-- Information supplied follows --

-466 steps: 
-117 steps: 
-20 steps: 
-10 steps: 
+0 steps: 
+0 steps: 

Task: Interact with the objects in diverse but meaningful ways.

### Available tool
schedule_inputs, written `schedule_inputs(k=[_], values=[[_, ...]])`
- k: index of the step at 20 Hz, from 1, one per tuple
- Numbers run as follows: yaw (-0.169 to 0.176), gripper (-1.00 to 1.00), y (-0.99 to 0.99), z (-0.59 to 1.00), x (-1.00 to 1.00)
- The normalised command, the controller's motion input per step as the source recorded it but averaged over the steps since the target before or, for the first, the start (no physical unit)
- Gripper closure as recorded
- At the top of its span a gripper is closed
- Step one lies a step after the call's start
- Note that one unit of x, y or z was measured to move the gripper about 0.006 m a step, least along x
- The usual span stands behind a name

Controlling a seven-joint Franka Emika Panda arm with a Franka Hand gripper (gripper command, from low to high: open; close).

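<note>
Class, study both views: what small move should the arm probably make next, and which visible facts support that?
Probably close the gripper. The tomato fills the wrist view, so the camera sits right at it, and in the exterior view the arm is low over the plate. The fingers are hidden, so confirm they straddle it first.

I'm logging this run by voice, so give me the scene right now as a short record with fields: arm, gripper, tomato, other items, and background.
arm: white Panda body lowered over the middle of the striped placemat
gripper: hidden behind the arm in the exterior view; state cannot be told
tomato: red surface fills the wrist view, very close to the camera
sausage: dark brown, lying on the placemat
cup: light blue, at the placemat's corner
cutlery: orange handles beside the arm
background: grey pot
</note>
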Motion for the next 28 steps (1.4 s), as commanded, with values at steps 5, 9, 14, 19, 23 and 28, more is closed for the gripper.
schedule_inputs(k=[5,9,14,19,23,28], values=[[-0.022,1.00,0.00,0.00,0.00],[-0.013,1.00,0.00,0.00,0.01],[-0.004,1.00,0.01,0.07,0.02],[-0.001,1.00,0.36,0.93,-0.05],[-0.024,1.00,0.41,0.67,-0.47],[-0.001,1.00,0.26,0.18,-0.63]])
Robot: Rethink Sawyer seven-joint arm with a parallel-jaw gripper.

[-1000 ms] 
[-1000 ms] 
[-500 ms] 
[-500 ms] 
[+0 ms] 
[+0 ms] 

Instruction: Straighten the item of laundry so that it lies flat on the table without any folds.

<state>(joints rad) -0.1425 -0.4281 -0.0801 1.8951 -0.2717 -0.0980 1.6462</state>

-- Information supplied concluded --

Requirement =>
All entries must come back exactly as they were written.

Completed exercise =>
-466 steps: 
-117 steps: 
-20 steps: 
-10 steps: 
+0 steps: 
+0 steps: 

Task: Interact with the objects in diverse but meaningful ways.

### Available tool
schedule_inputs, written `schedule_inputs(k=[_], values=[[_, ...]])`
- k: index of the step at 20 Hz, from 1, one per tuple
- Numbers run as follows: yaw (-0.169 to 0.176), gripper (-1.00 to 1.00), y (-0.99 to 0.99), z (-0.59 to 1.00), x (-1.00 to 1.00)
- The normalised command, the controller's motion input per step as the source recorded it but averaged over the steps since the target before or, for the first, the start (no physical unit)
- Gripper closure as recorded
- At the top of its span a gripper is closed
- Step one lies a step after the call's start
- Note that one unit of x, y or z was measured to move the gripper about 0.006 m a step, least along x
- The usual span stands behind a name

Controlling a seven-joint Franka Emika Panda arm with a Franka Hand gripper (gripper command, from low to high: open; close).

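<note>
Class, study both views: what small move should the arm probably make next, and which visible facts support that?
Probably close the gripper. The tomato fills the wrist view, so the camera sits right at it, and in the exterior view the arm is low over the plate. The fingers are hidden, so confirm they straddle it first.

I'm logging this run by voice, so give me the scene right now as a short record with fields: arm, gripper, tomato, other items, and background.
arm: white Panda body lowered over the middle of the striped placemat
gripper: hidden behind the arm in the exterior view; state cannot be told
tomato: red surface fills the wrist view, very close to the camera
sausage: dark brown, lying on the placemat
cup: light blue, at the placemat's corner
cutlery: orange handles beside the arm
background: grey pot
</note>
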Motion for the next 28 steps (1.4 s), as commanded, with values at steps 5, 9, 14, 19, 23 and 28, more is closed for the gripper.
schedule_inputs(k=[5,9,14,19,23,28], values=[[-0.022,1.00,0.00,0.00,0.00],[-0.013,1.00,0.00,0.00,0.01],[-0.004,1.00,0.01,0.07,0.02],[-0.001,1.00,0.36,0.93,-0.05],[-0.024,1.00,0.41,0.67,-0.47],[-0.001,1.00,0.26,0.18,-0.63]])
Robot: Rethink Sawyer seven-joint arm with a parallel-jaw gripper.

[-1000 ms] 
[-1000 ms] 
[-500 ms] 
[-500 ms] 
[+0 ms] 
[+0 ms] 

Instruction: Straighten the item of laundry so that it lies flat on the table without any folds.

<state>(joints rad) -0.1425 -0.4281 -0.0801 1.8951 -0.2717 -0.0980 1.6462</state>

What has been written here completes the answer.